BaCO3 + 2 CH3COOH → (CH3COO)2Ba + CO2 + H2O

The reaction is performed in solution and the barium acetate crystalizes out at temperatures above 41 °C. Between 25 and 40 °C, the monohydrate version crystalizes. Alternatively, barium sulfide can be used:

BaS + 2 CH3COOH → (CH3COO)2Ba + H2S

Again, the solvent is evaporated off and the barium acetate crystallized.

==Properties==

Barium acetate is a white powder, which is highly soluble: at 0 °C, 55.8 g of barium acetate can be dissolved in 100 g of water.

==Reactions==

Barium acetate can be used in metathesis reactions.
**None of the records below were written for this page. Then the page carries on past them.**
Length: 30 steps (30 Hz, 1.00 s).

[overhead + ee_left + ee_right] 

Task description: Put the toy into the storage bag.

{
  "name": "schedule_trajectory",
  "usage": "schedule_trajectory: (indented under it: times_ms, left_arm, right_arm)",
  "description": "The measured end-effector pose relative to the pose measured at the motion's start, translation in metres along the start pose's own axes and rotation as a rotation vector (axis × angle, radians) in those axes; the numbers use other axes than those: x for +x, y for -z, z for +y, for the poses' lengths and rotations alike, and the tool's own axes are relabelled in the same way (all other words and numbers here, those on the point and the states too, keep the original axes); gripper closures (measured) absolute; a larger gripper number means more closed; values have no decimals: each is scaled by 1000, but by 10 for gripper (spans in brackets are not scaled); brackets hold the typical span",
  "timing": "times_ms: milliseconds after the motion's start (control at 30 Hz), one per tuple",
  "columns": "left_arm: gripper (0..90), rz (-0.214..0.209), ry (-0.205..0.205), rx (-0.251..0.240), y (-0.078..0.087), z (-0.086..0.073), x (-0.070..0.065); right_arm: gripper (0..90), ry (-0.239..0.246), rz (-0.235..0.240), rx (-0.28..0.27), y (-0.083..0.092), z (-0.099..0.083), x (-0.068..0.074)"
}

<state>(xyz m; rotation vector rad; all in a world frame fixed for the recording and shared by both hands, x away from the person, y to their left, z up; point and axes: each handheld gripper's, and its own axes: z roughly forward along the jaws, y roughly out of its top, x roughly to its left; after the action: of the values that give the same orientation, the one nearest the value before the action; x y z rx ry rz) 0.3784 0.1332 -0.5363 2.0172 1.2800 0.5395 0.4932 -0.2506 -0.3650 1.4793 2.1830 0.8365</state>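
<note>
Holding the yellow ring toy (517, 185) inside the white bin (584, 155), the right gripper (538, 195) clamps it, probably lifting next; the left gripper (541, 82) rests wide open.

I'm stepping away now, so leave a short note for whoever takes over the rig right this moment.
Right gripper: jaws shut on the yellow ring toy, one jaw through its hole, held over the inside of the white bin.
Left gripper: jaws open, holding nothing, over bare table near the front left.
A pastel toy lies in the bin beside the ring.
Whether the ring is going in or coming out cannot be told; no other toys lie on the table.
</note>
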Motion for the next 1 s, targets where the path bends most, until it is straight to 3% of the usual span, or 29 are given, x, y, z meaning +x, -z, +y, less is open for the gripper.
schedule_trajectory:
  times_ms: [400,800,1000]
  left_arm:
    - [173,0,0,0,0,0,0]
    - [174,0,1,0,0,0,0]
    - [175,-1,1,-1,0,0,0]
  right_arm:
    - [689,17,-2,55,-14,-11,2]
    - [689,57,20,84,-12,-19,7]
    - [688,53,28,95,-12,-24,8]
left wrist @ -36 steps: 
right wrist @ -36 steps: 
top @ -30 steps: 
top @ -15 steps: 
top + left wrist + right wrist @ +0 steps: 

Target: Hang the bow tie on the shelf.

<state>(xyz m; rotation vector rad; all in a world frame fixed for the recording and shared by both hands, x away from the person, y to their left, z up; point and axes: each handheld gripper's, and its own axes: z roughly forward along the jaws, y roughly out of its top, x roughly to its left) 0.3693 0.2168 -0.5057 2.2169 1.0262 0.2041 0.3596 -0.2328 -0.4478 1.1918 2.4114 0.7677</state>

When heated in air, barium acetate decomposes to barium carbonate.

==Uses==

Barium acetate is used as a mordant for printing textile fabrics, for drying paints and varnishes, and in lubricating oil. In chemistry, it is used in the preparation of other acetates, and as a catalyst in organic synthesis.

== In popular culture ==
Barium acetate was featured in a 2001 episode of the television series Forensic Files as well as a 2014 episode of the crime documentary series Redrum and an episode of Deadly Women.

All of which recount the 1993 murder of a man by his teenaged daughter (Marie Robards). Episodes about the Robards do not name the chemical.